Depois, Isidoro Guimarães deixou-se ficar na Ria uma temporada; e
apesar do tempo em que sempre soprou «tempestuoso vento», dedicou-se
ao exame das condições locais com
cuidada atenção ou, pelo menos, como ele próprio diz «tal qual as minhas
ideias puderam compreender».
Impressionou-o a construção da muralha existente, do lado sul, cujo
projecto fora «hũ pouco atrevido»; mas a grande necessidade da barra
assim impunha pois, caso contrário, «a Cidade ficava redusida a hũa
absoluta miseria». Louva, pelos seus trabalhos, o engenheiro Oudinot e
o seu continuador Luís Gomes de Carvalho e lastima as dificuldades
pecuniárias que não deixaram concluir obra tão «importante» já pensada
há algumas dezenas de anos e ainda então por acabar.
Descreve o canal que levava à cidade e faz considerações
acerca do
estado sanitário e da miséria das populações da Ria por virtude da
subida das águas enquanto a barra esteve fechada. E, como oficial de
marinha, refere-se ao valor dos ancoradoiros, à corrente das águas, sua
profundidade, possível formação de bancos, qualidade dos fundos,
necessidade de constantes sondagens, etc. Menciona a importante
indústria do sal e notou a «prodigiosa quantidade de barcos de
pescaria» e entra, também,
na apreciação, um pouco dura, do valor da pilotagem, e das suas
embarcações, preconizando outra regulamentação destes serviços
prejudicados, então, por questões de competência e afirmando que, com as
obras necessárias e devido policiamento, o porto seria um dos primeiros
de Portugal.
As considerações que o autor da «memória» exarou são, como diz, consequência do seu desejo de ser útil; o pouco tempo de que dispôs e as
más condições em que fez o seu estudo, não o deixaram ser mais longo nem
mais preciso.
E com a melhor das intenções,
passado pouco mais ou menos um mês,
estando de serviço na fragata Amazona(6) surta
/ 164 /
no Tejo, remeteu para o Ministro da Guerra a sua «memória» com um
ofício que dá a medida dos intuitos e da qualidade moral do seu autor(7).
«Ill.mo, e Ex.mo Snr.
− Tenho a honra d'apresentar a V.ª Ex.ª a memoria
sobre a nova Barra, tal qual as m.as idêas poderão comprehender.

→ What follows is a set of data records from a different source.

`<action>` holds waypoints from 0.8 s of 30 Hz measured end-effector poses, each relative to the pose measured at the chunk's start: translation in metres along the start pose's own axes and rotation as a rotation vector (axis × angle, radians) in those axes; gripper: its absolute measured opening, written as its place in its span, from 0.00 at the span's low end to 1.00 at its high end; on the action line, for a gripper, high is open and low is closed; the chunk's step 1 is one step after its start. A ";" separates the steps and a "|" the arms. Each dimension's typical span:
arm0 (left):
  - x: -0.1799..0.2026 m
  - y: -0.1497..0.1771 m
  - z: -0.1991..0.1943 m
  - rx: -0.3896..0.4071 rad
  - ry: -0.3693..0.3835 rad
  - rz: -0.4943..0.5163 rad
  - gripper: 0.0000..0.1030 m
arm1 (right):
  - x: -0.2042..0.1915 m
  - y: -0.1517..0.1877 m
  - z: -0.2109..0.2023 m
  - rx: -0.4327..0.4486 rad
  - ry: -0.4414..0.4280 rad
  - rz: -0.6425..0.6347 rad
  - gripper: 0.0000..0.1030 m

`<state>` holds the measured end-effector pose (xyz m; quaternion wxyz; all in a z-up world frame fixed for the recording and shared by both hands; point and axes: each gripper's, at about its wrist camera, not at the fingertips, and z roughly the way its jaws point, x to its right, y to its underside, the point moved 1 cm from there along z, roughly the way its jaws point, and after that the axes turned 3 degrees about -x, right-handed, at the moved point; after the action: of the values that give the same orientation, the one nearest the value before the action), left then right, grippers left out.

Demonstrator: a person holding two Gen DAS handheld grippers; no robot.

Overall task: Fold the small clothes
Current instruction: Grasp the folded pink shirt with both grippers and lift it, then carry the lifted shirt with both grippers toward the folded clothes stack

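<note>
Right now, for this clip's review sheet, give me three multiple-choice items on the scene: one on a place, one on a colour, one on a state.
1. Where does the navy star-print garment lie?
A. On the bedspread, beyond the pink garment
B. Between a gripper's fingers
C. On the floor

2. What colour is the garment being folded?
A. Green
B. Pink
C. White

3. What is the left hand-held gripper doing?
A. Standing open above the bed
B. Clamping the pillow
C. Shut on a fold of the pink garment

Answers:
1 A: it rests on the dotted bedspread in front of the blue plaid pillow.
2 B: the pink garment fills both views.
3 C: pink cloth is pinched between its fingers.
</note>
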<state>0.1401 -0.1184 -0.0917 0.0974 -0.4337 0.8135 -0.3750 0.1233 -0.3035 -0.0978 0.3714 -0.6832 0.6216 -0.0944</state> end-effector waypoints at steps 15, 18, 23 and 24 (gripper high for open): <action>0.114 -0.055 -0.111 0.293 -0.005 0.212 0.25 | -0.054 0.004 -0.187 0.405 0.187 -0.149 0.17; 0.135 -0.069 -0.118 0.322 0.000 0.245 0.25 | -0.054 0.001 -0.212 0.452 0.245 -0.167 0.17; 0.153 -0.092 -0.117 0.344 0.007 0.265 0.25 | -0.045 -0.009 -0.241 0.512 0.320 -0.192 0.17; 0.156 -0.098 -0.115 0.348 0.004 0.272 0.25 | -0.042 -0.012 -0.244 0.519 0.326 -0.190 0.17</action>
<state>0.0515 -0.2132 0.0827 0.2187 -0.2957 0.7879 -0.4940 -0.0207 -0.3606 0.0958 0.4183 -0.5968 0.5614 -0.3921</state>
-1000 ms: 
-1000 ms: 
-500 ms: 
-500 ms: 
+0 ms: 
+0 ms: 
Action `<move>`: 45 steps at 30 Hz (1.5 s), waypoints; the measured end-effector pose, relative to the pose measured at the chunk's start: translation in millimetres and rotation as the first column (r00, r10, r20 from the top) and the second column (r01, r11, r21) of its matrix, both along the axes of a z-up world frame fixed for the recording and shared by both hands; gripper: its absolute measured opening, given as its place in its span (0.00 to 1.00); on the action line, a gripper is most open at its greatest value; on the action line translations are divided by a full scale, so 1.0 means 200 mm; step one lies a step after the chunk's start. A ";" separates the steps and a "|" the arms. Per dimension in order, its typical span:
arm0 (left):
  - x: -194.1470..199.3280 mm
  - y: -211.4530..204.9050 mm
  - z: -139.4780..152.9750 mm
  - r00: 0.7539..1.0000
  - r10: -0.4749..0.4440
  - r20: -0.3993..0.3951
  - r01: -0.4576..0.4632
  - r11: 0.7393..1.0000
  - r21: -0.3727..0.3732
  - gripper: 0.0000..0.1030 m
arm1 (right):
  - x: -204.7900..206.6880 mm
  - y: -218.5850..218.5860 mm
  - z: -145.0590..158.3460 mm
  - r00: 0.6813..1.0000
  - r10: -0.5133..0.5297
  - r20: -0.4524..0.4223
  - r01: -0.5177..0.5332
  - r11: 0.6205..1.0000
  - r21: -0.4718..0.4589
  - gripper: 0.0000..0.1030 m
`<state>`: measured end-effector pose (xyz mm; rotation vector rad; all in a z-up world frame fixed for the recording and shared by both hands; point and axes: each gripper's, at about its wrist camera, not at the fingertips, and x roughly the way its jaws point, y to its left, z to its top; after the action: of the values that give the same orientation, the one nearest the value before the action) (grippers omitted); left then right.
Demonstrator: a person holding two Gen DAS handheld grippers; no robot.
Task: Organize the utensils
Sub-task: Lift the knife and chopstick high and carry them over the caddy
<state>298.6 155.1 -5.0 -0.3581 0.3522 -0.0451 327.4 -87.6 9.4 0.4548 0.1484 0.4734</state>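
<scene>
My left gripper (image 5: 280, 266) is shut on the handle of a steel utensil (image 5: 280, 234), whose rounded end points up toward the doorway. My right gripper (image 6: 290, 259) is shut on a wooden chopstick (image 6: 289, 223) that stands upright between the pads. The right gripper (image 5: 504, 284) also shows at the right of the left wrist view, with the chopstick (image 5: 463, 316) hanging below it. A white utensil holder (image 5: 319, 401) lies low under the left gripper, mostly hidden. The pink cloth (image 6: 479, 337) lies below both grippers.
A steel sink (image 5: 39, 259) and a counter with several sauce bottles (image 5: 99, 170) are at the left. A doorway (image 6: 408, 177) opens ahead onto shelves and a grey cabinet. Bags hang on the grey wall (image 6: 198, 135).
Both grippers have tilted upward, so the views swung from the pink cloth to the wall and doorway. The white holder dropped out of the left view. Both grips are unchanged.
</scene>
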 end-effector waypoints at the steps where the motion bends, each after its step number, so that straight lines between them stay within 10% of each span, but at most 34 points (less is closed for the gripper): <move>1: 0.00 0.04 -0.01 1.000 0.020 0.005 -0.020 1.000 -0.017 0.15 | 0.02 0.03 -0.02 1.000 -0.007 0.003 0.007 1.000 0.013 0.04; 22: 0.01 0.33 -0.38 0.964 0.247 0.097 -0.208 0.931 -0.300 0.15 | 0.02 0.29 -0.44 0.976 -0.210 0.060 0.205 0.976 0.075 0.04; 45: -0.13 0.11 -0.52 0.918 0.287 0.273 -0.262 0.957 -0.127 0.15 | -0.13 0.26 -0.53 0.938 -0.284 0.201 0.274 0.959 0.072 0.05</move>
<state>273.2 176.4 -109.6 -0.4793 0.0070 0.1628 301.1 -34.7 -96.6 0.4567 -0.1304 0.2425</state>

Desejarei que por ella V.ª EX.ª fique ao alcance das coisas, que (são)
inteiram.te indispensáveis p.ª manter a d.ª Barra. − Rogo a
V.ª Ex.ª
queira perdôar, e dar disculpa ao mal arranjado, e escasez das m.as
idêas, e athé porq o pouco tempo, que tive p.ª fazer as m.as
observaçoens, me não deu lugar a mais. − D.s G.e a
V.ª Ex.ª − Bordo da Fragata Amazona, surta no Tejo 23 de Junho de 1809.
− Ill.mo e Ex.mo Snr.
D. Miguel Pereira Forjaz Coitinho. − (a) Isidoro Francisco Guimarães.»
E a «memória» lá foi, em caderno de 8 fls. sem numeração,
ainda perfeitamente conservado, de papel almaço branco estrangeiro...
com marca a água de J. Hessels e cosido com dois laços de fita vermelha.
Está toda escrita pelo punho do autor, com tinta que se
tem apagado muito; e começa a fls. 2 e termina a fls. 6 v.º.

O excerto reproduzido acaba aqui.